Pregnant And Problems W The Boyfriend

19 Replies
bridget - January 1

I was only seeing this guy for 2 months when i became pregnant. i am very happy about the baby but me and my bf keep fighting. Now he hasnt touched me in a month and claims he feels guilty having s_x cuz he thinks it will hurt the baby. but i think he is not attracted to me now i'm pregnant. yesterday he said he's only with me still because of the baby. anyone in the same situation?

 

nina - January 17

I understand how you feel. I just found out I'm pregnant and everything has been fine.....then last night my boyfriend and I got in to a discussion that upset me and made me wonder whats going to happen. how are things now?

 

nikol - January 18

I have a feeling that my boyfriend is still with me because of the baby too. Sometimes he acts like an a** and it's so clear he doesn't give a s**t about me and the baby. That's why on some of the other posts I've said that I'm going to be raising this baby alone. I think I'll be single by the end of this month. We've been dating a couple years and finally I got fed up last month and I told him that if he didn't get serious about having a life with me and the baby by the end of January that it was over. He has yet to make any steps at all towards this goal. All he's been doing is going out and drinking with his buddies and barely spends anymore time with me. Anytime I try to discuss plans for the baby he changes the subject. I've decided that in the long run I'll probably be happier without him. You might want to consider that too. He can still be a part of the baby's life and give you child support. It will be hard but it might be for the best. Maybe a miracle will happen and he'll realize he's making a mistake by treating you that way. Either way I wish you the best of luck. :)

 

babygirlsmami - January 20

Well, tonigh he came over, haven't seen him in a week and he doesnt stay over here anymore. we got into a fight tonight cuz he was playing his video games for 8 hours straight till i shut it off at 4am and i was very p__sed. he then got p__sed and left, and said he doesnt want to be with me.
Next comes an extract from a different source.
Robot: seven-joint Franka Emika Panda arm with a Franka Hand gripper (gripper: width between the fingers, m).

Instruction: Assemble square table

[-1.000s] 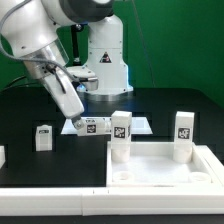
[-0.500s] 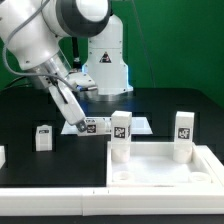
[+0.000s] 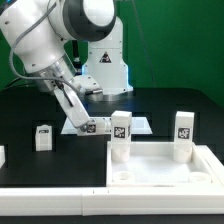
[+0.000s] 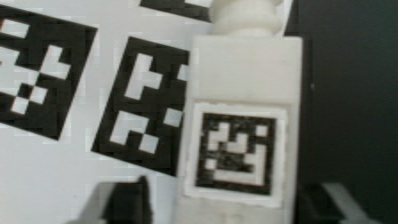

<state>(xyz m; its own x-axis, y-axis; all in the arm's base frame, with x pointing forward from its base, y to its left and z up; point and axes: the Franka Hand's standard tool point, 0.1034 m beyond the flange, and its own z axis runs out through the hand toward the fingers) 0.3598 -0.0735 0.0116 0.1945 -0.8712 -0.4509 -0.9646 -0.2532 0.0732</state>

I just find it so hard and boring to be alone with out him. i like hanging out with him, and i have insomnia so i'm up to 4:30 every single night, unless he's sleeping with me. luckily i make good money so i see it could be a lot worse, but i get so lonely here and cant exactly go look for someone else, which would definitely be the case if i wasnt pg. i hate being without a man or at least someone i'm dating to give me some attention. its so sad to be doing this on your own. very sad

 

bondt007 - January 20

to babygirlsmami, I'd like to help you out in any way that I can. You sound like you deserve better than what you've gotten. I'd like to show you better things and a better life. My Yahoo ID is gamemastertommy and I hope to hear from you.

 

Ashley - January 20

My boyfriend is the same way!!!! I'm 18 years old and i'm pregnant this is the 3rd time i have been pregnant by him. I lost the other one's now this one is o.k. and i just found out the other day that he was at work and he works at jiffy lube and he left his number in some girls car and she called the cell phone and i answered and i told her she can have him and she asked if he was an a** hole and i didn't lie he is sometimes and now i'm still pregnant and he tells me he loves me and wants everything in the world to do with me but i called him last night and he didn't answer the phone and i found out that he was hanging out with that girl so i told him i could raise my baby on my own i just don't want to be run over by him.I love him and care about him but i'm hoping that when i give birth that he will want to be around the baby and me all the time like he said he wanted he said "i don't want a split up family" he sat outside for 3 hours infront of my house and said he wanted to work on us should i listen to him? What should i do ?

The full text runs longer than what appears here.